You can even extract other quantities by examining the model object and its summary:

names(lmod)
##  [1] "coefficients"  "residuals"     "effects"       "rank"         
##  [5] "fitted.values" "assign"        "qr"            "df.residual"  
##  [9] "xlevels"       "call"          "terms"         "model"
lmodsum<- summary(lmod)
names(lmodsum)
##  [1] "call"          "terms"         "residuals"     "coefficients" 
##  [5] "aliased"       "sigma"         "df"            "r.squared"    
##  [9] "adj.r.squared" "fstatistic"    "cov.unscaled"

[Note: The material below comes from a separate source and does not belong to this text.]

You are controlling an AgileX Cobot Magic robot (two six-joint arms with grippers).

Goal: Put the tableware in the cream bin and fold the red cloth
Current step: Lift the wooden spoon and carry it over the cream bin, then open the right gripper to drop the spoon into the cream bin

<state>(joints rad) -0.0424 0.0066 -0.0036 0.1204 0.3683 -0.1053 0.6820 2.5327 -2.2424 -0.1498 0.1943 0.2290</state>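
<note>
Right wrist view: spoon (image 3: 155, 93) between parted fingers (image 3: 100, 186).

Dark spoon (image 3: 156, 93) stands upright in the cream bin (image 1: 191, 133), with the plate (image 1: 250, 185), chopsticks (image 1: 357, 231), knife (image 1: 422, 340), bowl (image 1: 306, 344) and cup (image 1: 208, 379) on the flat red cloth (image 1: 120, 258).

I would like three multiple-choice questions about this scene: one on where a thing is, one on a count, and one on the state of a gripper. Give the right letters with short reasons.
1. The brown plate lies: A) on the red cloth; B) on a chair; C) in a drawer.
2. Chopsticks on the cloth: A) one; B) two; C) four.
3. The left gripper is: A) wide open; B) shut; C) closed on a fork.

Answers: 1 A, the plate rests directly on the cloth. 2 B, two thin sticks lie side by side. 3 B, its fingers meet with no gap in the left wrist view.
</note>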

now we can check the assumptions

plot(lmod$residuals)

qqnorm(lmod$residuals)

plot(lmod,1:2)

Are the residuals reasonably normally distributed with mean zero and constant variance?

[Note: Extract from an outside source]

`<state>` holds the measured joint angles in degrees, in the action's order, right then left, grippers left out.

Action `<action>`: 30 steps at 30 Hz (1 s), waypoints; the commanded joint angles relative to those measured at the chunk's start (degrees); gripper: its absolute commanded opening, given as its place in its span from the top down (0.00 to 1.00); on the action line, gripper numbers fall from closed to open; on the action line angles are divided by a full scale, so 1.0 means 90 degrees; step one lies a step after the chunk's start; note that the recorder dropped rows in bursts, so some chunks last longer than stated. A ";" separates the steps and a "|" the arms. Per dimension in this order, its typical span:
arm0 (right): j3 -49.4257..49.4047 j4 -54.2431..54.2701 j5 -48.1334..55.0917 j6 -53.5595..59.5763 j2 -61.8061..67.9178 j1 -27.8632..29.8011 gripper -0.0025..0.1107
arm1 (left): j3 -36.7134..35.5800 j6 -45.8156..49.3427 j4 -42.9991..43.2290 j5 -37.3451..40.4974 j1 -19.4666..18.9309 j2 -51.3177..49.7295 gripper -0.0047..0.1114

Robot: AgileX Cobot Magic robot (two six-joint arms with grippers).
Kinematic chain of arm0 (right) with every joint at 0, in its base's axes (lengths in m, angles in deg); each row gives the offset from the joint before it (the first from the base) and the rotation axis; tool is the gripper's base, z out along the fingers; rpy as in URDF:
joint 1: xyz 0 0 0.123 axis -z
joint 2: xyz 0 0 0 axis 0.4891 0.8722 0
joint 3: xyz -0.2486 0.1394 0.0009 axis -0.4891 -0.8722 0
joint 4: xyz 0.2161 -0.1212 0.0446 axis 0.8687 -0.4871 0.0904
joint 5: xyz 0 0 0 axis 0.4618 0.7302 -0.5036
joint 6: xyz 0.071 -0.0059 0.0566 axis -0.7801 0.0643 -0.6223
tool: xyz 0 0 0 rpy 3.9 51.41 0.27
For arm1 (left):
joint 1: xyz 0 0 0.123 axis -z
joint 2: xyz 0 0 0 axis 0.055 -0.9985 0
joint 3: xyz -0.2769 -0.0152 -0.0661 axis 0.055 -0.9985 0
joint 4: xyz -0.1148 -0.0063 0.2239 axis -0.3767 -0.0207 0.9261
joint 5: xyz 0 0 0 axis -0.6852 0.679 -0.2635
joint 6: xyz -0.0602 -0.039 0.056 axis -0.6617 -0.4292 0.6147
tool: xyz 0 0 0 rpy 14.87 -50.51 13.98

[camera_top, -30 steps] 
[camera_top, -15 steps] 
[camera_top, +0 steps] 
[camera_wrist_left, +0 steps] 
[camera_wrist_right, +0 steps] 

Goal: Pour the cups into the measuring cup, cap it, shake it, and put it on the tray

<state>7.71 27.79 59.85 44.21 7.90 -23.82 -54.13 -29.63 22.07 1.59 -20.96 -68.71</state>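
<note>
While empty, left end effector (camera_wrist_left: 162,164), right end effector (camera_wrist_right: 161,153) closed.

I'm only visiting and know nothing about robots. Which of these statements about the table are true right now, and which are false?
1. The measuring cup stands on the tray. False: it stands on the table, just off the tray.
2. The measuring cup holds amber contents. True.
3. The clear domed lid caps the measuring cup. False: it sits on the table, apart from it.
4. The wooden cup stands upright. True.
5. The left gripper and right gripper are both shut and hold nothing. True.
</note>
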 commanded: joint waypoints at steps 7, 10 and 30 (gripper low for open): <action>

The plot() function in R can be used to generate four diagnostic plots for linear regression models:

In linear regression is also useful to have some measure of goodness of fit, these measures just tell you how well the model fits the data. One common choice is the \(R^2\), we recall here its formulation

\[ R^2=1-\frac{\sum_i(\hat{y}_i-y_i)^2}{\sum_{i}(y_i-\bar{y})^2} \]

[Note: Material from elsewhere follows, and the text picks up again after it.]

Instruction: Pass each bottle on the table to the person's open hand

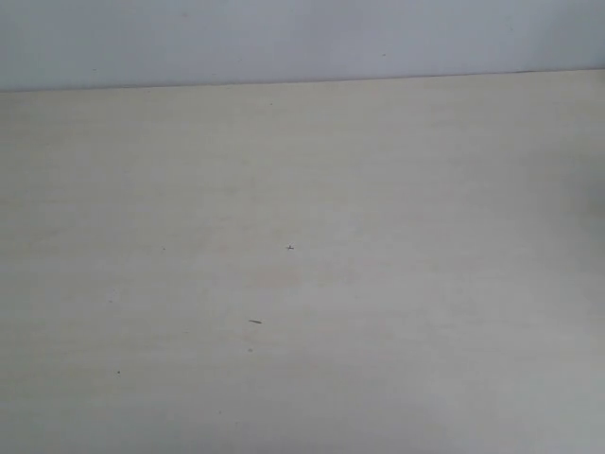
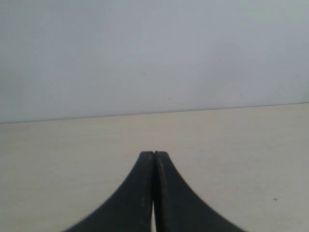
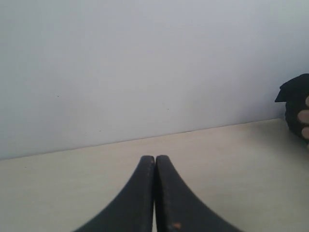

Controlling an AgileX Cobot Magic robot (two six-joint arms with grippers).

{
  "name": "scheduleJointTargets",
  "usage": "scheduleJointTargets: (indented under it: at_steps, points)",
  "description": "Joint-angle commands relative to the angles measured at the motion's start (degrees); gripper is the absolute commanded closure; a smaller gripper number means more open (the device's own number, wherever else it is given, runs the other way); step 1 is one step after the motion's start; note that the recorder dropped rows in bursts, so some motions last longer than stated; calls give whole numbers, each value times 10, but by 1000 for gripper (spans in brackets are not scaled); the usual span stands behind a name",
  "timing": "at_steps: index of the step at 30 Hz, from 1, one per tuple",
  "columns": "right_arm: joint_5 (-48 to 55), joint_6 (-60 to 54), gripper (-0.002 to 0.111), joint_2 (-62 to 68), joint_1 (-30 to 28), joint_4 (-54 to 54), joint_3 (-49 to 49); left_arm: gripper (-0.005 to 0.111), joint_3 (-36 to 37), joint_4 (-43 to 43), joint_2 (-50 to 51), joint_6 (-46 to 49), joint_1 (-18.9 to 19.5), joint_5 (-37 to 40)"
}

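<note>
The table is a pale cream surface, and no bottles show in any view. My left gripper is shut, its black fingertips pressed together with nothing between them, low over the table. My right gripper is shut and empty too, over the table. At the edge of the right wrist view a bit of the person's hand shows, bare fingers under a black sleeve. I cannot tell whether it is open. Neither gripper appears in the exterior view.
A plain pale grey wall rises behind the table's far edge. A few tiny dark specks mark the tabletop, along with a short dark sliver.
</note>
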Motion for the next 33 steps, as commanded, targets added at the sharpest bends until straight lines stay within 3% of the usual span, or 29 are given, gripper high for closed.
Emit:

\(R^2\) is a statistical measure that represents the proportion of the variance in the dependent variable that is predictable from the independent variables in a regression model. It is commonly used as a goodness-of-fit measure for linear regression models.

The \(R^2\) value ranges from 0 to 1, where 0 indicates that the model explains none of the variability in the dependent variable, and 1 indicates that the model explains all of the variability. However, it is rare to see an \(R^2\) value of 1 in practice, as it would mean that the model perfectly predicts the dependent variable with no error.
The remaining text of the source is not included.